What this task involves: Restate the listing word for word; omit the images.

Information supplied:
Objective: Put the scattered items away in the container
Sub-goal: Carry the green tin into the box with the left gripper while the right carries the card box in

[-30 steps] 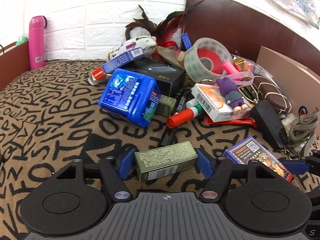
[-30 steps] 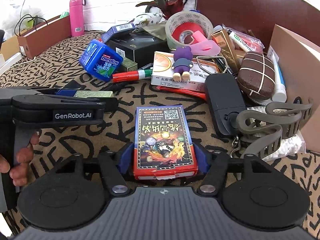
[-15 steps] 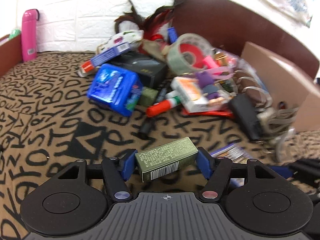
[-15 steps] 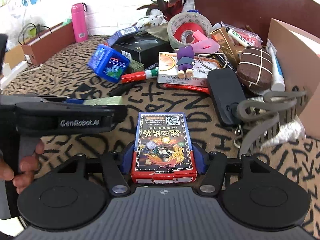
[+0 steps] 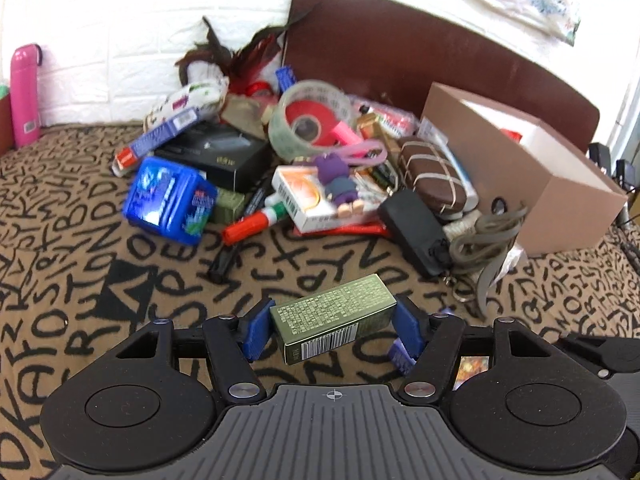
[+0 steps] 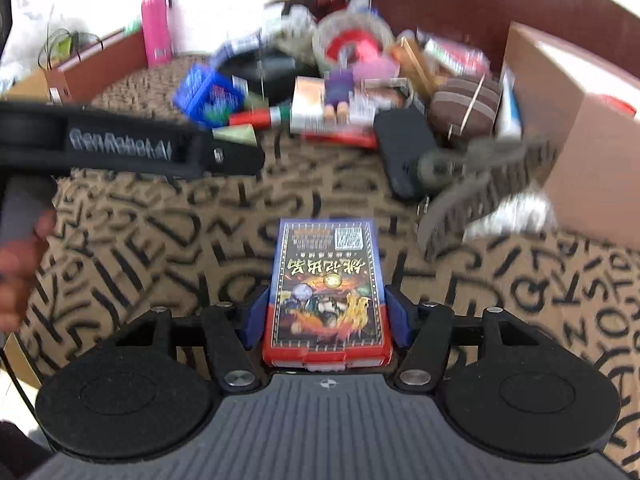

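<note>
My left gripper (image 5: 334, 326) is shut on a small olive-green box (image 5: 334, 322) and holds it above the letter-patterned cloth. My right gripper (image 6: 326, 320) is shut on a blue and red card box (image 6: 328, 288), also lifted off the cloth. The open brown cardboard box (image 5: 532, 168) stands at the right, ahead of both grippers; it also shows in the right wrist view (image 6: 580, 120). The left gripper's body (image 6: 120, 144) crosses the left of the right wrist view, with the green box's tip (image 6: 236, 134) showing.
A heap lies between the grippers and the headboard: blue mint tub (image 5: 168, 200), tape roll (image 5: 310, 120), black box (image 5: 216, 154), white box with purple figure (image 5: 324, 196), red marker (image 5: 256, 224), black case (image 5: 416, 232), brown striped pouch (image 5: 434, 178), grey strap (image 5: 484, 236). A pink bottle (image 5: 24, 96) stands far left.
Both grippers have lifted their boxes off the cloth and risen. The view has swung right, bringing the cardboard box into sight.
</note>
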Available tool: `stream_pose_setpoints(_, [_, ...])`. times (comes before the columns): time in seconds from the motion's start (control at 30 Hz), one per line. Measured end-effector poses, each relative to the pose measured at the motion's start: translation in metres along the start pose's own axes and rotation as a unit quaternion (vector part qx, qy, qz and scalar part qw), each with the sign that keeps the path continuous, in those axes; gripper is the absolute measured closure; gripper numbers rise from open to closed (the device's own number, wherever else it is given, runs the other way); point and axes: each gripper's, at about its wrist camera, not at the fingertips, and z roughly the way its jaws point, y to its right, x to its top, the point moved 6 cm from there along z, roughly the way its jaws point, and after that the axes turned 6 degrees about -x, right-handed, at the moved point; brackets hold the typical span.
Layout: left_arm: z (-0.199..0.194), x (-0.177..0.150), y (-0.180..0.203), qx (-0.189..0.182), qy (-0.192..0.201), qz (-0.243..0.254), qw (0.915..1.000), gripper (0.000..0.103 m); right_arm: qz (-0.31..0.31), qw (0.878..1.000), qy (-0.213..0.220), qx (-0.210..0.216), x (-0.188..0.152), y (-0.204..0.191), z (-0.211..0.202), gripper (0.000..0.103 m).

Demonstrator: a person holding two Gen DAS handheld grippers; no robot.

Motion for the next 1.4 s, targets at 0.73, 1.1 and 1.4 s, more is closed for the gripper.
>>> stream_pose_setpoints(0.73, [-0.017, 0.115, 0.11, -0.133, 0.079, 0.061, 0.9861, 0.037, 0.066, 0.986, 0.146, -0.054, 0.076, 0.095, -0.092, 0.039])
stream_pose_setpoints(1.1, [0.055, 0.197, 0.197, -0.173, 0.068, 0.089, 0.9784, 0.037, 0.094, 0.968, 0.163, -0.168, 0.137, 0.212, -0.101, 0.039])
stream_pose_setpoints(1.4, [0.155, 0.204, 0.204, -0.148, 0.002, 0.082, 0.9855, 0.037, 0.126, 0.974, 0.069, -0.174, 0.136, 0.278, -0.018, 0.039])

Result below:
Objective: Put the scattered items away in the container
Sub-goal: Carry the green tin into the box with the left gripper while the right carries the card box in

[-30 steps] 
[-30 steps] 
[-15 steps] 
[-15 steps] 
[+0 steps] 
[+0 steps] 

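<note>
My left gripper (image 5: 334, 326) is shut on a small olive-green box (image 5: 334, 322) and holds it above the letter-patterned cloth. My right gripper (image 6: 326, 320) is shut on a blue and red card box (image 6: 328, 288), also lifted off the cloth. The open brown cardboard box (image 5: 532, 168) stands at the right, ahead of both grippers; it also shows in the right wrist view (image 6: 580, 120). The left gripper's body (image 6: 120, 144) crosses the left of the right wrist view, with the green box's tip (image 6: 236, 134) showing.
A heap lies between the grippers and the headboard: blue mint tub (image 5: 168, 200), tape roll (image 5: 310, 120), black box (image 5: 216, 154), white box with purple figure (image 5: 324, 196), red marker (image 5: 256, 224), black case (image 5: 416, 232), brown striped pouch (image 5: 434, 178), grey strap (image 5: 484, 236). A pink bottle (image 5: 24, 96) stands far left.
Both grippers have lifted their boxes off the cloth and risen. The view has swung right, bringing the cardboard box into sight.
</note>
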Available tool: `stream_pose_setpoints(_, [_, ...])`. times (comes before the columns): time in seconds from the motion's start (control at 30 Hz), one per line. Measured end-effector poses, each relative to the pose measured at the motion's start: translation in metres along the start pose's own axes and rotation as a unit quaternion (vector part qx, qy, qz and scalar part qw), each with the sign that keeps the path continuous, in those axes; gripper is the absolute measured closure; gripper numbers rise from open to closed (the device's own number, wherever else it is given, runs the other way); point and axes: each gripper's, at about its wrist camera, not at the fingertips, and z roughly the way its jaws point, y to its right, x to its top, the point moved 6 cm from there along z, roughly the way its jaws point, and after that the axes turned 6 degrees about -x, right-handed, at the moved point; brackets hold the typical span.
Layout: left_arm: z (-0.199..0.194), x (-0.177..0.150), y (-0.180..0.203), qx (-0.189..0.182), qy (-0.192..0.201), qz (-0.243..0.254), qw (0.915..1.000), gripper (0.000..0.103 m); right_arm: qz (-0.31..0.31), qw (0.878..1.000), qy (-0.213..0.220), qx (-0.210..0.216), x (-0.188..0.152), y (-0.204..0.191), z (-0.211..0.202), gripper (0.000..0.103 m).

Demonstrator: a person holding two Gen DAS handheld grippers; no robot.

Motion for the next 1.4 s, targets at 0.73, 1.1 and 1.4 s, more is closed for the gripper.
>>> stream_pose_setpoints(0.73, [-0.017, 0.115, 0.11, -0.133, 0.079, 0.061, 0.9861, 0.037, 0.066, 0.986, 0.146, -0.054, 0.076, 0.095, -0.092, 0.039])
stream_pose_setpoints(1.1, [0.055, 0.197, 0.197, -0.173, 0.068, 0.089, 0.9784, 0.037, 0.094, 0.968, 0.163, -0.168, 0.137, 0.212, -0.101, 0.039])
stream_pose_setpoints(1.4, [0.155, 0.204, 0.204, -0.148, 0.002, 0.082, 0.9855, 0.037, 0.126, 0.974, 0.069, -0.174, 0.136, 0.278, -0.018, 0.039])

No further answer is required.